● **Stored entries**:
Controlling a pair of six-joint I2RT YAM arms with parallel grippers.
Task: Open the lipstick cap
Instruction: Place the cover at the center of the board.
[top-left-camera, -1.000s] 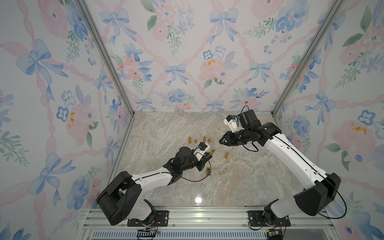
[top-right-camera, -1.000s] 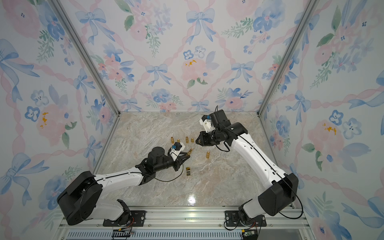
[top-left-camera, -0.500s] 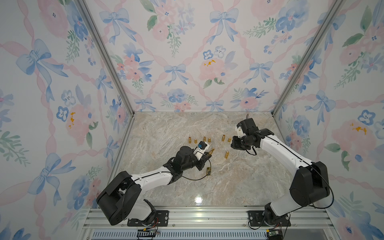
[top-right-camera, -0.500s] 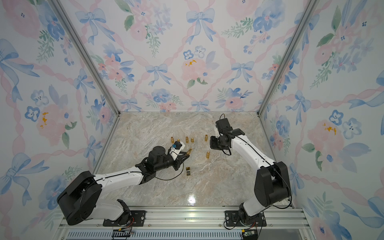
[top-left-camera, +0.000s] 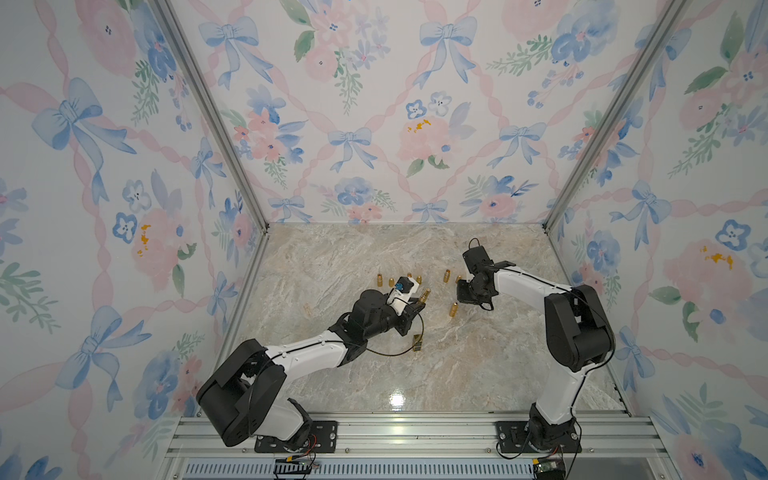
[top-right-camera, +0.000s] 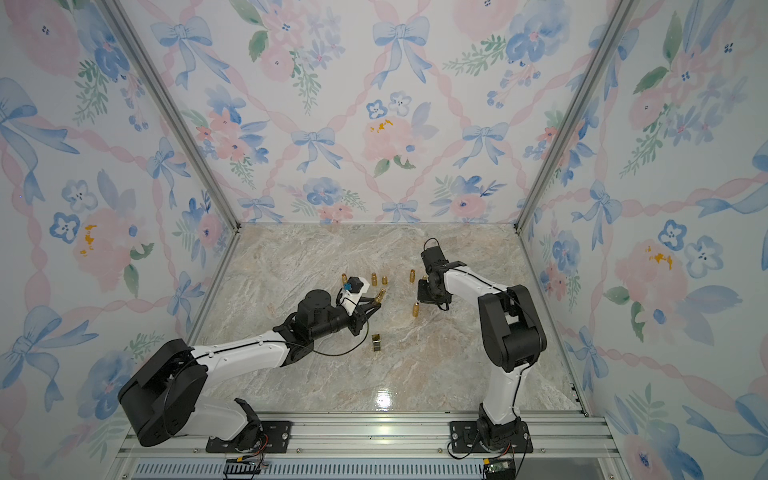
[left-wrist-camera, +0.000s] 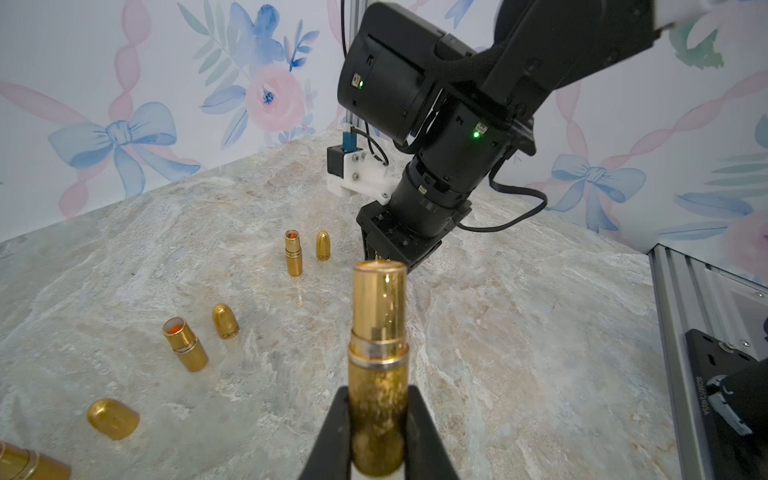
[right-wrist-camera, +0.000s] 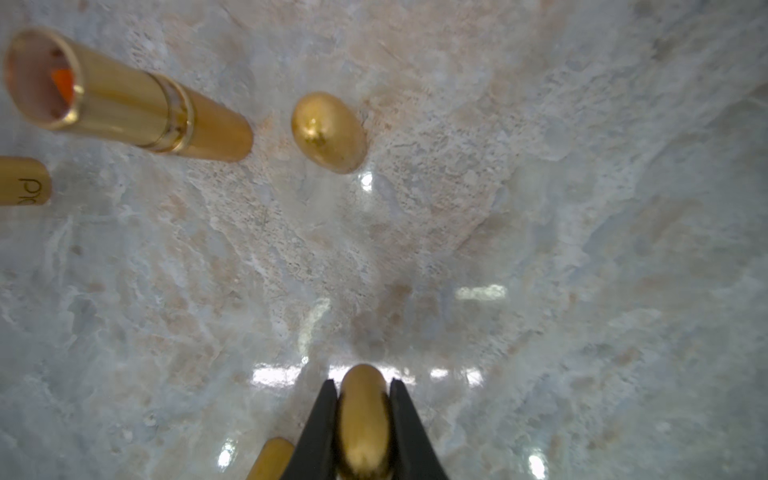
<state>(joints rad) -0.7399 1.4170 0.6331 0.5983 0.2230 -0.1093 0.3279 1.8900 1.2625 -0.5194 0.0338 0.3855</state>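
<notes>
The lipstick (left-wrist-camera: 378, 324) is held in the left gripper (left-wrist-camera: 377, 392). The gripper is closed firmly on its lower half, and the upper sleeve is bare with no cover on it. In a top view the lipstick (top-left-camera: 424, 296) is above the middle of the surface (top-left-camera: 478, 374).

The cap (right-wrist-camera: 363, 419), a rounded gold shell, is pinched between the two fingers of the right gripper (right-wrist-camera: 362, 384). This gripper is closed on it and held low over the surface. I cannot tell if the cap touches the surface.

In the left wrist view the tips of the right gripper are hidden behind the top of the lipstick. On the surface stands a far open lipstick (left-wrist-camera: 293, 252) with a far loose cap (left-wrist-camera: 323, 246) just beside it. A near open lipstick (left-wrist-camera: 185, 345) has a near loose cap (left-wrist-camera: 225, 321) beside it. A lying cap (left-wrist-camera: 113, 419) rests apart from them. A gold tube (left-wrist-camera: 29, 463) is cut off at the picture edge. In the top views a small dark block (top-left-camera: 417, 343) near the left gripper is too small to make out.
</notes>
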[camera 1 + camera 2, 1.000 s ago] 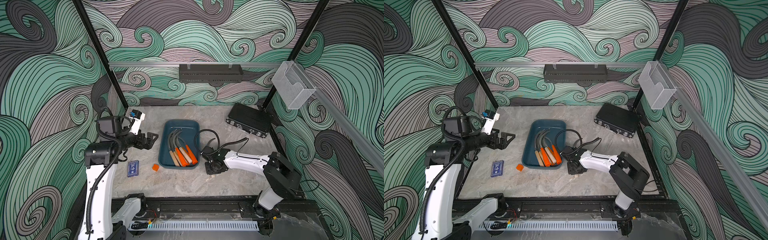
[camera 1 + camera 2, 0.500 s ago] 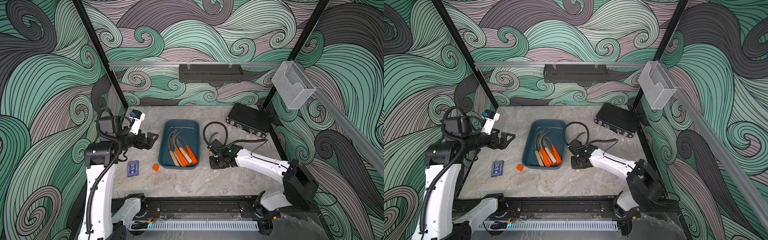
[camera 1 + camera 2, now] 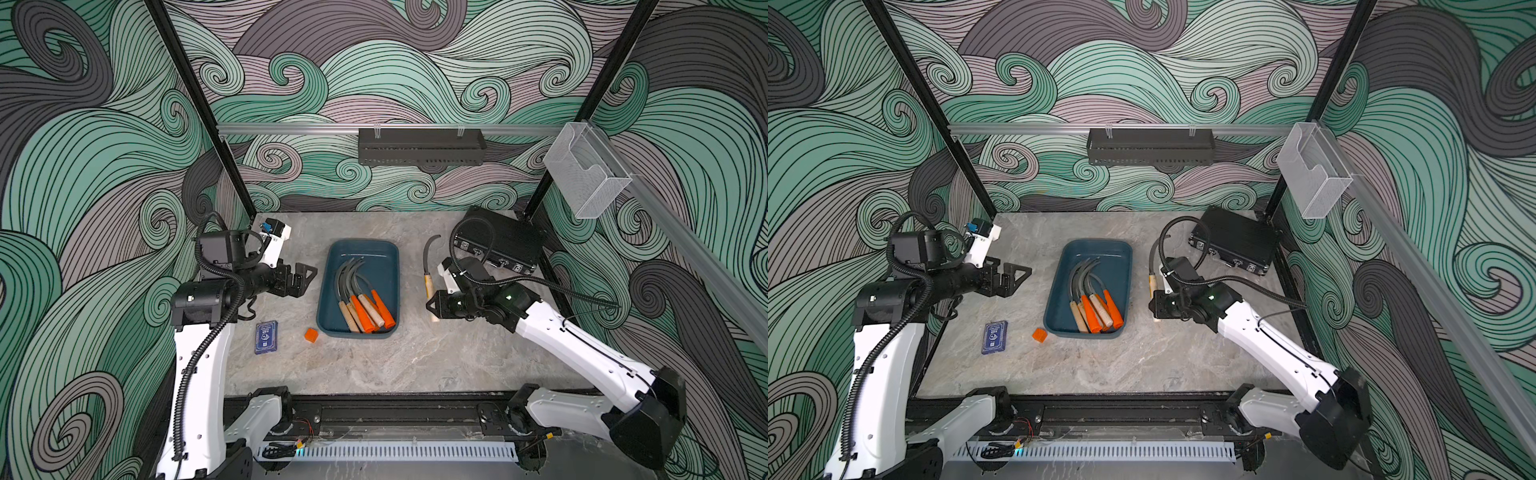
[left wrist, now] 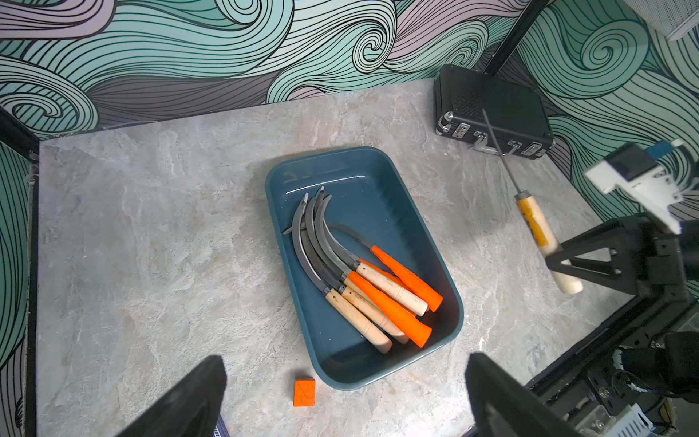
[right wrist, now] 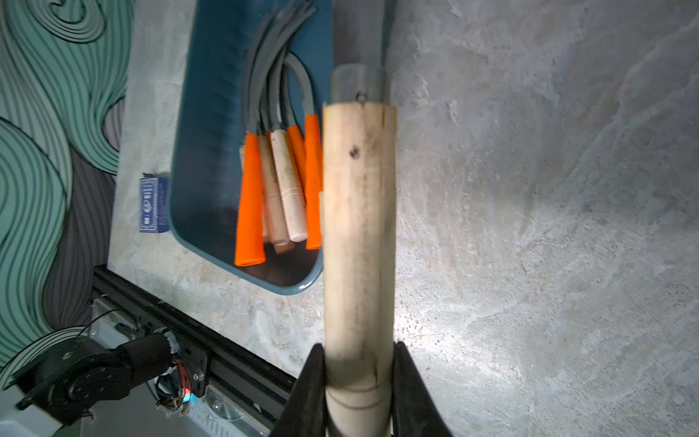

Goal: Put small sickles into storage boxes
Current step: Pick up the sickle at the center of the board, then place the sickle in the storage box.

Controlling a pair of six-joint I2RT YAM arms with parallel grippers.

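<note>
A dark teal storage box stands mid-table in both top views, with several small sickles lying in it, orange and pale wooden handles toward the front. My right gripper hovers just right of the box, shut on the butt of a wooden-handled sickle whose grey blade points toward the back wall. The right wrist view shows that handle clamped between the black fingers, beside the box. My left gripper is open and empty, left of the box.
A black latch case lies at the back right, close behind the right arm. A small orange cube and a blue card box lie at the front left of the box. A clear bin hangs on the right wall.
The right arm has swung its elbow out to the right, and its gripper has shifted a little toward the back with the sickle. The left arm has not moved.
</note>
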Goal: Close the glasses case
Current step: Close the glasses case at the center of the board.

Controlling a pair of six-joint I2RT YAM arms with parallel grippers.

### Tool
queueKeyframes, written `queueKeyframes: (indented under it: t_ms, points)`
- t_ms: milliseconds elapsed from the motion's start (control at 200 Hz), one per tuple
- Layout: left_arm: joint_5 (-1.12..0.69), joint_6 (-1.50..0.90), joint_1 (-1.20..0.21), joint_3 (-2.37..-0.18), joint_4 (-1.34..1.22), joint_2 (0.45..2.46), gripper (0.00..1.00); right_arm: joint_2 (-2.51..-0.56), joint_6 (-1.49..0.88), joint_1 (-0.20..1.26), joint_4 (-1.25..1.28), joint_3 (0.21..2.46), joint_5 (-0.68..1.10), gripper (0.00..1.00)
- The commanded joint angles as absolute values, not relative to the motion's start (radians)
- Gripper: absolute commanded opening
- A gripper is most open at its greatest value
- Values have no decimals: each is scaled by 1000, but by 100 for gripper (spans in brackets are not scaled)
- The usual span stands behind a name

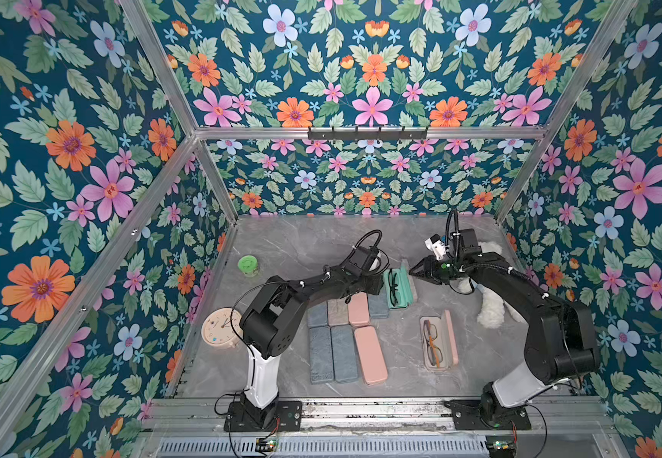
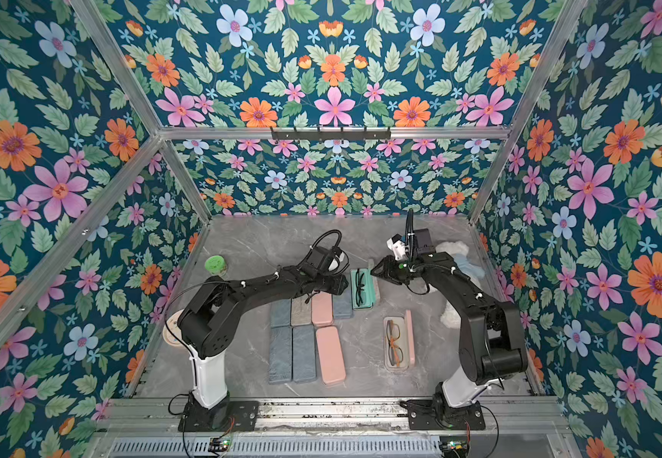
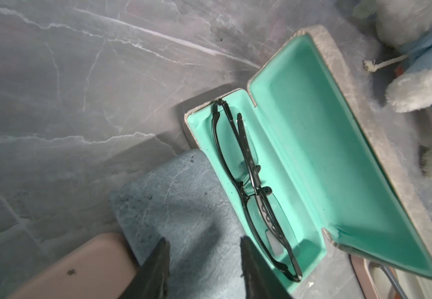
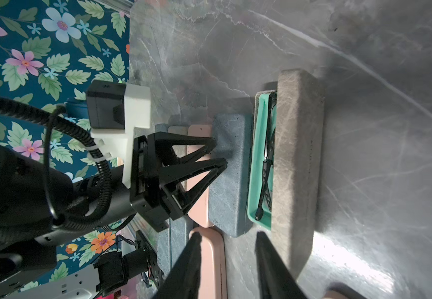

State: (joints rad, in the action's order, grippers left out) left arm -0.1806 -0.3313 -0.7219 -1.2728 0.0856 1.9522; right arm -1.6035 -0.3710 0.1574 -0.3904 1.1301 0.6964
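Note:
The glasses case [image 1: 397, 286] lies open between my two grippers, grey outside with a teal lining [image 3: 326, 155]. Black-framed glasses [image 3: 246, 176] lie folded in its base. Its lid [image 4: 297, 168] stands nearly upright on the side facing my right gripper. My left gripper [image 3: 204, 242] is open with nothing between its fingers, hovering over a closed blue case [image 3: 178, 202] right beside the open base; its fingertips [image 4: 213, 142] sit just short of the teal rim. My right gripper [image 4: 228, 235] is open and empty too, a little behind the lid's outer face [image 1: 412, 272].
Several closed blue, grey and pink cases [image 1: 345, 337] lie in rows at the front left of the open case. A second open case with orange-framed glasses [image 1: 436, 343] lies front right. A white plush toy [image 1: 492, 313] is under the right arm. A green-lidded jar [image 1: 248, 265] and a clock [image 1: 220, 328] stand left.

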Motion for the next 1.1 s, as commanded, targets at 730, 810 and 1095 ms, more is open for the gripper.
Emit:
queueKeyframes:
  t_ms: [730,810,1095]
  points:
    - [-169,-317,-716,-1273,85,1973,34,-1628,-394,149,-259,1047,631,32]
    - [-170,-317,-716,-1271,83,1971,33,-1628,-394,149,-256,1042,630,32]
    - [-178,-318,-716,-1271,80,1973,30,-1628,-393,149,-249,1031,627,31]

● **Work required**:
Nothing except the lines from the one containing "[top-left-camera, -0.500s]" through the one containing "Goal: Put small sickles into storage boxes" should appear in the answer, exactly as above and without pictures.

● **Answer to the problem**:
[top-left-camera, -0.500s] 
[top-right-camera, -0.500s] 
[top-left-camera, +0.000s] 
[top-right-camera, +0.000s] 
[left-wrist-camera, +0.000s] 
[right-wrist-camera, +0.000s] 
<state>(joints rad) -0.7399 1.4170 0.6331 0.5983 0.2230 -0.1093 0.3279 1.8900 1.2625 -0.5194 0.0338 0.3855</state>
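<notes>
The lipstick (left-wrist-camera: 378, 324) is held in the left gripper (left-wrist-camera: 377, 392). The gripper is closed firmly on its lower half, and the upper sleeve is bare with no cover on it. In a top view the lipstick (top-left-camera: 424, 296) is above the middle of the surface (top-left-camera: 478, 374).

The cap (right-wrist-camera: 363, 419), a rounded gold shell, is pinched between the two fingers of the right gripper (right-wrist-camera: 362, 384). This gripper is closed on it and held low over the surface. I cannot tell if the cap touches the surface.

In the left wrist view the tips of the right gripper are hidden behind the top of the lipstick. On the surface stands a far open lipstick (left-wrist-camera: 293, 252) with a far loose cap (left-wrist-camera: 323, 246) just beside it. A near open lipstick (left-wrist-camera: 185, 345) has a near loose cap (left-wrist-camera: 225, 321) beside it. A lying cap (left-wrist-camera: 113, 419) rests apart from them. A gold tube (left-wrist-camera: 29, 463) is cut off at the picture edge. In the top views a small dark block (top-left-camera: 417, 343) near the left gripper is too small to make out.
</notes>
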[camera 1 + camera 2, 1.000 s ago] 
[camera 1 + camera 2, 0.500 s ago] 
[camera 1 + camera 2, now] 
[left wrist, now] 
[right wrist, now] 

Goal: Put small sickles into storage boxes

Output for the exercise is now complete.